In his first memoir, The Quality of Hurt: The Early Years (1972), Chester Himes recalls a French newspaper reporter asking his opinion of Ernest Hemingway. Like his friend Richard Wright, Himes had emigrated to Paris and became a kind of phenomenon among French intellectuals and journalists during the postwar period. He fashioned, through his prison and crime fiction, a reputation as a leading exemplar of the hard-boiled style, a mode recognized as synonymous with Hemingway. Himes's reply to the Parisian journalist's inquiry offers insight into the African American writer's thinking on the subject of Hemingway's writing:

. . . I burst out laughing. I apologized for my apparent rudeness and explained that her question had reminded me of an incident in a restaurant in New York called Cyrano's, where I was having a drink at the bar with my first editor, Bucklin Moon, while awaiting a table for supper. There was an elegantly dressed drunk occupying the stool next to me who was saying: "I don't really like A Farewell to Arms.
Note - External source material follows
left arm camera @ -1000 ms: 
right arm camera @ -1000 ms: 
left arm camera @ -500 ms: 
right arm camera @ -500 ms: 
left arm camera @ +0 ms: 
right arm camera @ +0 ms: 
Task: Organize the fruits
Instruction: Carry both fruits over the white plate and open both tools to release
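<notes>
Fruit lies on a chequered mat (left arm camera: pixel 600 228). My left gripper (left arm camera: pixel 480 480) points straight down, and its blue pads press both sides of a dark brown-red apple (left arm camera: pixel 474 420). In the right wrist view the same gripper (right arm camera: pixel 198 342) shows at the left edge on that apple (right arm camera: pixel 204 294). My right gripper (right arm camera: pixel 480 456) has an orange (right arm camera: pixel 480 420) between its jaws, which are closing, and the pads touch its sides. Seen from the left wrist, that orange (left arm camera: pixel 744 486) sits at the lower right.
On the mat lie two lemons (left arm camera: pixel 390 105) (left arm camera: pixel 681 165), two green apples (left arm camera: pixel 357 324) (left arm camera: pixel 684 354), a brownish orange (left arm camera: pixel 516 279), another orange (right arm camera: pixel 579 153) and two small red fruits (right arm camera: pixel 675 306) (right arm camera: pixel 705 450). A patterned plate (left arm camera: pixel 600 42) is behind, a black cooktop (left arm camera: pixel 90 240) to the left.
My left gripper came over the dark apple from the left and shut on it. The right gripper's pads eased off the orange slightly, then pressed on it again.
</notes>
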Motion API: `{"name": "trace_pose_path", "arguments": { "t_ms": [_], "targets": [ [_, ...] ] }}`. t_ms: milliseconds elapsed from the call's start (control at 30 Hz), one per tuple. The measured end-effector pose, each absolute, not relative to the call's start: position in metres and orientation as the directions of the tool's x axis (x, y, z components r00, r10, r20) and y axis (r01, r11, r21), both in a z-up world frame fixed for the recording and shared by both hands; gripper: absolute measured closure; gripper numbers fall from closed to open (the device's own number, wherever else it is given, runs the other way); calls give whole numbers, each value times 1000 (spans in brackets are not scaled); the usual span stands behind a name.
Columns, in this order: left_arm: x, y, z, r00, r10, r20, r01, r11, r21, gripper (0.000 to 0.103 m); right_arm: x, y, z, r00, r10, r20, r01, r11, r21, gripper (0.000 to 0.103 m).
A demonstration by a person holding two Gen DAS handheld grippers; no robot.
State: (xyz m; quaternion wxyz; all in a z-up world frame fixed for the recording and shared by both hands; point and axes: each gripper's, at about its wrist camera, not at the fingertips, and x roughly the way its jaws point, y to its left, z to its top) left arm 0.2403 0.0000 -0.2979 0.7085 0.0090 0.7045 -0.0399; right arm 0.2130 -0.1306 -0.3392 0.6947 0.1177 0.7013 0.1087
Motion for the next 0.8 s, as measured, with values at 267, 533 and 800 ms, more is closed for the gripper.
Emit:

After I had read it for the fifth time I really decided I didn't like it."

(186)

The Quality of Hurt repeatedly invokes Hemingway, the autobiography's remarks taking on something of a patchy conversation with the senior author, who had also relocated to Paris in the 1920s. The majority of the references clearly indicate Himes's high regard for Hemingway's literary art. Himes gives the impression that the white author's writing not only served as a model for his own literary labors but that Hemingway's narratives played a vital role in forming the black author's perception of [End Page 111] existential experience. When Himes narrates his experience of a Spanish bullfight, he naturally thinks of Hemingway's Death in the Afternoon (1932), but the reflection is intensely personal. Himes recalls how Hemingway's study of bullfighting related to his own narrow survival of the scandalous 1930 "Easter Monday" prison fire while he was serving his seven-and-a-half-year term in the Ohio State Penitentiary.1 Death in the Afternoon's "forced contemplation of death" assisted Himes in facing forthrightly the authentic meanings of violence and mortality (326). The model of Hemingway's compelled confrontation with reality helped the black author forge his literary style, a combination of understatement and deceptive simplicity. Himes also suggests that Hemingway's influence informed this controversial author's often shocking subject matter. And in the 1955 interview granted Annie Brièrre, the French journalist who solicited Himes' estimation of Hemingway, he spells out in specific terms his veneration for the white author: "Hemingway is tremendous, especially when he describes a character's emotions. He's a writer of great emotional power. He doesn't make any judgments about man, society, or life in general" (2). Such are precisely the sort of objectives Himes aspired to in his own writing.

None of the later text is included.